Arabella è una giovane scrittrice che vive a Londra. Dopo aver raggiunto una certa notorietà grazie all’infinito mondo dei social media, è ormai in procinto di realizzare il suo libro. Quando incontriamo Arabella (interpretata da Michaela, con un taglio di capelli immediatamente iconico) è in procinto di una scadenza molto importante, ossia la bozza del suo libro che deve consegnare l’indomani all’incontro con gli editori. Per finire in tempo, si reca in ufficio, ma l’ispirazione sembra proprio non accompagnarla. Decide di uscire per svagarsi brevemente con l’amico Simon, che l’accompagna insieme ad altre persone ad un bar. Quando Arabella fa per andarsene, sviene nel bel mezzo del locale.

Il giorno dopo, Arabella è a pranzo con la sua migliore amica Tracy. Le due parlano tranquillamente, quando l’amica le chiede in che modo ha scheggiato il telefono. La verità la colpisce bruscamente: Arabella si rende conto di non ricordare nulla della serata precedente, ma da quel momento in poi, viene sommersa da flashback, che riportano a galla gli eventi nascosti. Noi pubblico, con orrore, veniamo a scoprire tutto insieme a lei, a frammenti: è stata drogata ed è stata stuprata, da un uomo di cui non conosce l’identità.

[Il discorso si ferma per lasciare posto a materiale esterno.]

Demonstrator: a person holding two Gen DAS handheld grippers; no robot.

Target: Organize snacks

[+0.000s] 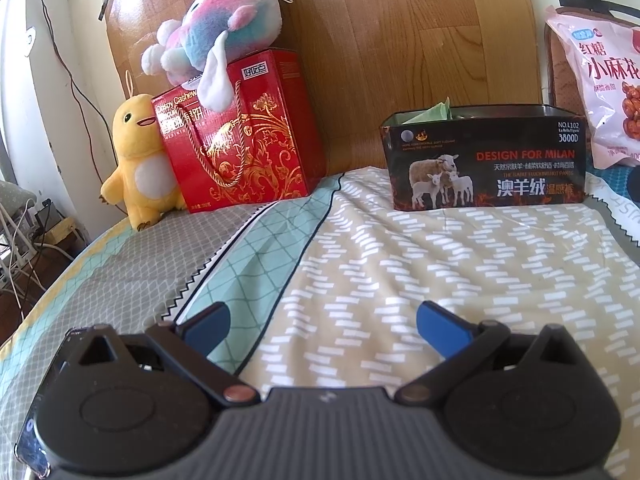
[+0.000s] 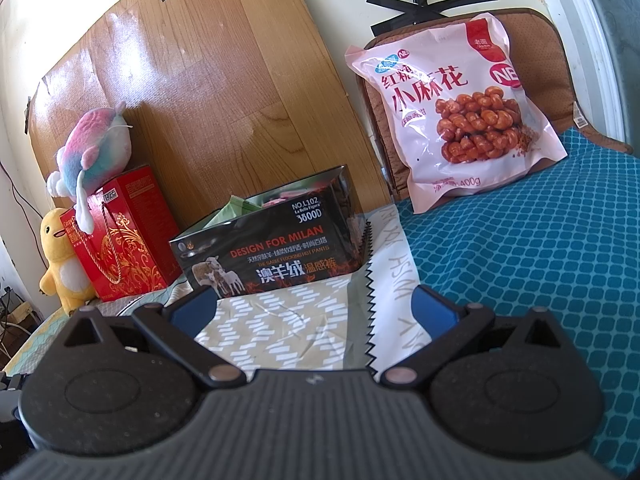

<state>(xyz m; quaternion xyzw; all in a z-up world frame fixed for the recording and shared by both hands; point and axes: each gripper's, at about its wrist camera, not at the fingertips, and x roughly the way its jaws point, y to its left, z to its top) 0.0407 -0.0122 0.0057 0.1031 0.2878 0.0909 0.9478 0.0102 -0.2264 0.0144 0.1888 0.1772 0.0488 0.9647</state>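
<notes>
A black open box (image 1: 486, 156) with sheep pictures stands on the bed against the wooden headboard; green packets (image 1: 434, 114) show inside it. It also shows in the right wrist view (image 2: 272, 248). A pink snack bag (image 2: 456, 116) of fried twists leans upright at the back right on a teal pillow (image 2: 540, 260); its edge shows in the left wrist view (image 1: 608, 80). My left gripper (image 1: 322, 328) is open and empty above the bedsheet, well short of the box. My right gripper (image 2: 312, 308) is open and empty, in front of the box and left of the bag.
A red gift box (image 1: 244, 136) with rope handles stands at the back left, a pastel plush (image 1: 216, 40) on top and a yellow plush (image 1: 138, 160) beside it. The bed's left edge drops to cables on the floor (image 1: 24, 240). A brown cushion (image 2: 532, 60) backs the bag.
</notes>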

Da quel momento la vita di Arabella cambia radicalmente: non solo deve confrontarsi con quello che è successo, ma deve fare i conti con il mondo intorno a lei che sembra inevitabilmente andare avanti incurante, con altri uomini che si approfittano di lei, nascondendo la gravità dei loro gesti attraverso scuse e manipolazioni. Insieme a lei, gli amici Terry (Weruche Opia) e Kwame (Paapa Essiedu), entrambi in un momento difficile della loro vita.

I May Destroy You non è per i deboli cuori, o per coloro che testardamente credono ancora nella vita plasticamente perfetta, romanticizzata che per anni ci è stata propinata sugli schermi. Niente è autentico: nella vita reale è tutto più sporco, meno esagerato, meno plastico. Non subito si è in grado di capire chi è il cattivo, soprattutto se il cattivo ha il bel visino di un editore, che minimizza la pratica sempre più diffusa dello stealthing, oppure se è il poliziotto incapace di gestire un caso di violenza sessuale subita da un ragazzo omosessuale.

I May Destroy You è forte, colpisce perché sbatte in prima visione, senza musica, senza romanticizzare, gli attimi più intimi e vulnerabili dei rapporti sessuali umani e tratta un argomento importantissimo, oggi più che mai: il consenso. È proprio questo a cui ruota attorno la storia di Arabella, il consenso in tutte le sue forme. La serie, che ha riscosso un enorme successo sia di pubblico che di critica, porta sullo schermo la storia di molte persone vittime di violenza e lo fa con un’onestà brutale, da cui è impossibile non rimanerne colpiti.

Scrivere non è facile, ma se sei Michaela Coel e hai scritto I May Destroy You, allora ci sei riuscita alla grande.